*Problem to work on*.
Reproduce each line, exactly, from the one containing "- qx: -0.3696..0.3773" through the end of the material. Exclude pictures.

*Stored data*.
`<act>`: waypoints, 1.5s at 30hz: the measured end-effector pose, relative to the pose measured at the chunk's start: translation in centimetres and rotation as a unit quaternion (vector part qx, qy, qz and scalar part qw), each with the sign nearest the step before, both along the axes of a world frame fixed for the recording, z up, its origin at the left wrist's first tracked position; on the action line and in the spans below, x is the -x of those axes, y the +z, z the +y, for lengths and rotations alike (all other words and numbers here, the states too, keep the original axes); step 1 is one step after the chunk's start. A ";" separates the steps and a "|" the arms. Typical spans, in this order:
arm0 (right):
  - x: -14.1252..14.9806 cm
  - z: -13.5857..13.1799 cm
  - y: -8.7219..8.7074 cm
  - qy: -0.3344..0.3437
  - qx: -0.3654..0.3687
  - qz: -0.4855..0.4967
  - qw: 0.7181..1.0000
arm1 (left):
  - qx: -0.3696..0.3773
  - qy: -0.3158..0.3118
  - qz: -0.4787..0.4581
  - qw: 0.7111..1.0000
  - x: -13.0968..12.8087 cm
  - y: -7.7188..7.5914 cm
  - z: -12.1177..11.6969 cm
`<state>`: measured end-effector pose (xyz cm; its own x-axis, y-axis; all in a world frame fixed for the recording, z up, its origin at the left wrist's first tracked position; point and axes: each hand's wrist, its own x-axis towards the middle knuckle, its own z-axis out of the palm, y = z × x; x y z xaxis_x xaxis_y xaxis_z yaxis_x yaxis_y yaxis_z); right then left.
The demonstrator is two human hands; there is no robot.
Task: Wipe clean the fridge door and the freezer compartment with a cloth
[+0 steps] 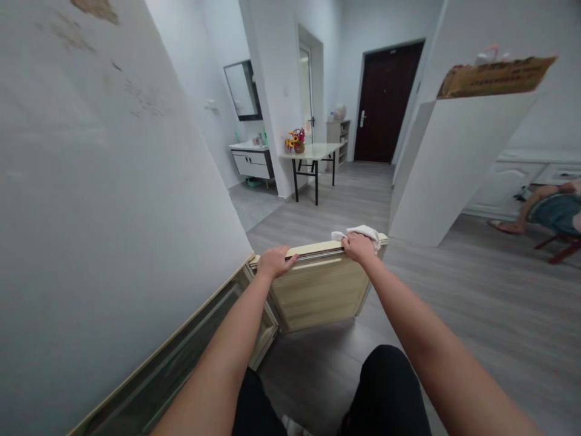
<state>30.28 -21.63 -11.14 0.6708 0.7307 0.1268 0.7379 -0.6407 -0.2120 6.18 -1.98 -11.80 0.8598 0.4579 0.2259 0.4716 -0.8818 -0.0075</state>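
Observation:
A cream-coloured door with a ribbed panel stands swung open in front of my knees. It looks like the lower door of a fridge and joins a tall white cabinet body on the left. My left hand grips the top edge of the door near the hinge side, thumb lying along the edge. Farther right, my right hand is closed on a white cloth, pressing it onto the same top edge near its free corner. The fingertips of both hands are partly hidden behind the edge.
A white table with a flower basket stands ahead, near a washbasin cabinet. A dark red door is at the back. On the right, a cardboard box tops a tall white cabinet; beyond, a person sits on a stool.

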 end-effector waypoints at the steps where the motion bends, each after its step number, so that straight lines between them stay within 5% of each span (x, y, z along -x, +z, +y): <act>1: -0.5 0.6 0.4 -0.002 0.050 0.019 0.999 | 0.001 -0.001 -0.001 1.000 0.0 -0.1 0.1; 4: -2.0 2.1 1.7 0.022 0.149 0.072 0.986 | 0.004 0.000 -0.002 1.000 0.1 -0.4 0.3; 11: -3.9 2.9 2.2 0.118 0.207 0.141 0.961 | 0.011 0.006 -0.003 1.000 0.2 -0.2 0.2; 45: -3.1 3.0 2.2 0.097 0.165 0.080 0.978 | 0.007 0.045 0.005 0.999 -0.2 -0.4 0.0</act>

*Solved exercise*.
  - qx: -0.3696..0.3773
  - qy: -0.3158..0.3118
  - qz: -0.4787..0.4581
  - qw: 0.7111..1.0000
  - x: -13.0968..12.8087 cm
  - y: -7.7188..7.5914 cm
  - z: -12.1177..11.6969 cm
`<state>`: measured end-effector pose (xyz cm; its own x-axis, y-axis; all in a world frame fixed for the recording, z up, its origin at the left wrist's first tracked position; point and axes: each hand's wrist, its own x-axis towards the middle knuckle, its own z-axis out of the palm, y = z × x; x y z xaxis_x xaxis_y xaxis_z yaxis_x yaxis_y yaxis_z); right then left.
The demonstrator is two human hands; there is no robot.
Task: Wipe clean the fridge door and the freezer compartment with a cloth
[+0 steps] 
<state>30.28 -21.63 -11.14 0.6708 0.7307 0.1268 0.7379 -0.6407 -0.2120 6.18 -1.98 -11.80 0.8598 0.4579 0.2259 0.4716 -0.8818 -0.0075</state>
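Observation:
A cream-coloured door with a ribbed panel stands swung open in front of my knees. It looks like the lower door of a fridge and joins a tall white cabinet body on the left. My left hand grips the top edge of the door near the hinge side, thumb lying along the edge. Farther right, my right hand is closed on a white cloth, pressing it onto the same top edge near its free corner. The fingertips of both hands are partly hidden behind the edge.
A white table with a flower basket stands ahead, near a washbasin cabinet. A dark red door is at the back. On the right, a cardboard box tops a tall white cabinet; beyond, a person sits on a stool.
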
 end-effector waypoints at the steps where the motion bends, each after its step number, so that straight lines between them stay within 5% of each span (x, y, z along -x, +z, +y): <act>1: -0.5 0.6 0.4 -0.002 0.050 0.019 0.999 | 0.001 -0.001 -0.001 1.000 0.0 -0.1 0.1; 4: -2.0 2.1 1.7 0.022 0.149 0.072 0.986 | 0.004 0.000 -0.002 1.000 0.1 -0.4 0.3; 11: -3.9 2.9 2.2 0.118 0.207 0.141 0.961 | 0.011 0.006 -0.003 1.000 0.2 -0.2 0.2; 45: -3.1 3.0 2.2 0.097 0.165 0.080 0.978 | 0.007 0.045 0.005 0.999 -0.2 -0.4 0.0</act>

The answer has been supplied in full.